Professor Kevin Warwick of the Cybernetics Department at Reading University has become one of the best-known scientists operating in the UK. His exploits are frequently covered by the national media and he is never far from newspaper columns, championing his book on the future of mankind, In the Mind of the Machine.

It remains incredible then that none of his well-publicised experiments have achieved their goals and the extrapolated philosophy from such failures is still given credence by a usually cynical press. The academic community is up in arms.

Jumping off Towers

"It's difficult to describe how frustrating it is in the field seeing this man being our spokesman," Richard Reeve of the Department of Artificial Intelligence at Edinburgh University told The Register. Buffoon, said Inman Harvey of the University of Sussex. Irresponsible, said Professor Alan Bundy of Edinburgh. Idiot, says Joanna Bryson of MIT. Unrealistic, said Professor Blay Whitby from Sussex. The list goes on.

So what has gone wrong? While academics are understandably anxious about a public slanging match, have journalists become so used to the great pace of technology that the fear of looking foolish has overriden the need to investigate astonishing claims?

Why, for example, did no one mention that a previous nine-day implant, far from sparking the advent of man-machines, was little more than a transmitter beneath a few millimetres of skin? And what is the possible connection between applying an electric current to nerves in the arm and telepathic communication? The questions continue but the answers are conspicuously absent.

The fact that CNN, the BBC and nearly all UK newspapers have reported Prof Warwick's dabblings as fact has even led to determined efforts to remove the cyborg guru from the British Association's list of competent spokespeople.

Prof. Whitby neatly sums up the situation: "For centuries before there was serious scientific and engineering progress in artificial flight, people tried strapping feathered wings to their arms and jumping off towers. The frequently fatal, always humiliating, results of such self-experimentation were not seen as serious progress.
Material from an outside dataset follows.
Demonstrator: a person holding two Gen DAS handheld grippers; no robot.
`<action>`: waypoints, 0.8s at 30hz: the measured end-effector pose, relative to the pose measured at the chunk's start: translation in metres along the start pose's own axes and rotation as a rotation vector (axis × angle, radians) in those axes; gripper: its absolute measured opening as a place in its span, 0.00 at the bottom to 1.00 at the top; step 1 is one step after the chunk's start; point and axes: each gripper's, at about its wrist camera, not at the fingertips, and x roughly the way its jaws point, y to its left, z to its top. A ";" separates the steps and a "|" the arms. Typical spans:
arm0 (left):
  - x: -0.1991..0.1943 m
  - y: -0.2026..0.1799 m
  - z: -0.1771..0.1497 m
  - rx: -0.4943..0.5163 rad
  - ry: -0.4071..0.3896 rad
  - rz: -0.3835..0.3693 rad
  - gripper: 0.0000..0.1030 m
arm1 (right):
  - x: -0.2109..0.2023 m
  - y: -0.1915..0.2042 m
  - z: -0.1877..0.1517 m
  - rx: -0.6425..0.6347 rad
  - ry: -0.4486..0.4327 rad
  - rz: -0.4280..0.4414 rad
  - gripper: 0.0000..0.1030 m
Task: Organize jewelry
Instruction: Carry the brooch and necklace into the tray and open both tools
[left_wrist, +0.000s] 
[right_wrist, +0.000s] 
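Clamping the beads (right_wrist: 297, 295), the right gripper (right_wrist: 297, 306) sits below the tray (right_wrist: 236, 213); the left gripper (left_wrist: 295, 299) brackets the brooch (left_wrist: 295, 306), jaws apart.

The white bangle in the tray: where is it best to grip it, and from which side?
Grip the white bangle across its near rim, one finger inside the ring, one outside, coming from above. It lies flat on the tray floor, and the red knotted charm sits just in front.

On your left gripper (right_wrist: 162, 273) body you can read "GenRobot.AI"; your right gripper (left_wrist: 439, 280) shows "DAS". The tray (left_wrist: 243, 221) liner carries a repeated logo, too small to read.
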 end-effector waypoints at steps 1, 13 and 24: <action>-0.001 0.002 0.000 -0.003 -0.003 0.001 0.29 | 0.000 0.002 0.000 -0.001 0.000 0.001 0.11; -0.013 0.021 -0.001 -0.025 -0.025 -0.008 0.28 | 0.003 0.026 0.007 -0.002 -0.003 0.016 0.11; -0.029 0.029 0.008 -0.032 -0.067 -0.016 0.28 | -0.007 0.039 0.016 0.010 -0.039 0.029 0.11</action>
The scientific fields upon which Warwick pontificates are at such an early stage of development that we would do well to give more attention to the serious scientists than to the 'tower jumpers'."

I, Robot: those hi-tech experiments in full

Implant 1 -- August 1998

Prof. Warwick inserted a 23mm chip in his left arm. This sent out a low-frequency signal picked up by detectors in his department. As the chip drew close to doors, they opened, when he walked into rooms, the lights came on. What's the difference between this and any other form of non-cutaneous location detector?
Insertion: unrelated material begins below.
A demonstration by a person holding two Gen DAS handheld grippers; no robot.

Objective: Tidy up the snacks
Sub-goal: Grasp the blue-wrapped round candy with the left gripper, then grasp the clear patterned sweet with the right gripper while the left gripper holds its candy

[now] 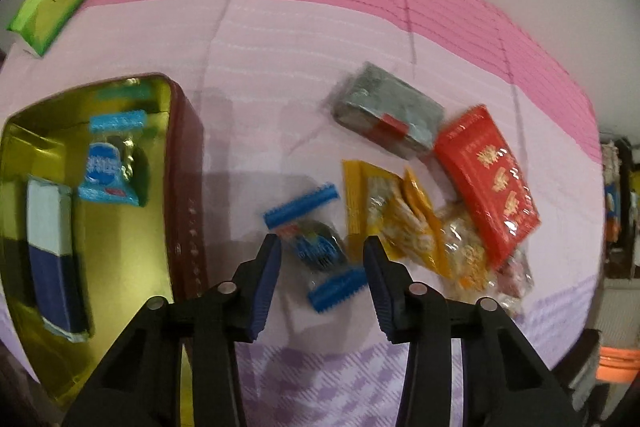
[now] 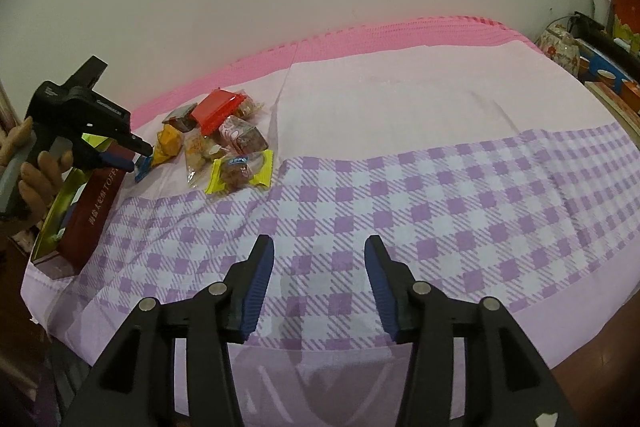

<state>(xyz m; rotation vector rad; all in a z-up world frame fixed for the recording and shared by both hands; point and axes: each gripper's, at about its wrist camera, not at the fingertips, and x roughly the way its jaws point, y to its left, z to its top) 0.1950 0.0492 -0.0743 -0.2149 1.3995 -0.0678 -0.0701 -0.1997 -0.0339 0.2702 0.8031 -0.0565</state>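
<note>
Left gripper: jaws apart, straddling a blue-ended wrapped candy lying on the cloth just beside the gold-lined tin; pad contact is not shown. The candy is judged light, its crinkly film slippery; hold is best taken across the firm middle, not the ribbed blue seals. Beyond it lie yellow snack packets, a red packet and a grey packet; a matching candy and a blue-and-white box are already in the tin. Right gripper: jaws apart, empty, above the checked bedcover.
</note>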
Implant 2 -- before July 2001

Another arm implant, this time in contact with nerves. Electric pulses will cause muscles to contract. Prof. Warwick claims this will help people with spinal injuries and eventually lead to telepathic communication by sending impulses from one person to another. Similar to trying to peel a banana with a sledgehammer.

Volleyball -- September 1999

An intelligent robot competition for volleyball between five universities slipped into farce when all entrants but the Reading University team, under Prof. Warwick, were given the wrong dimensions of the court. Despite this, Reading University came last.

Composer -- July 1998

Prof. Warwick created an "intelligent" composer to mix music together and create something on a par with human composers. A sound engineer isolated the machine-composed music immediately. Prof. Warwick argues in his book that machines are bound to like different music to human beings.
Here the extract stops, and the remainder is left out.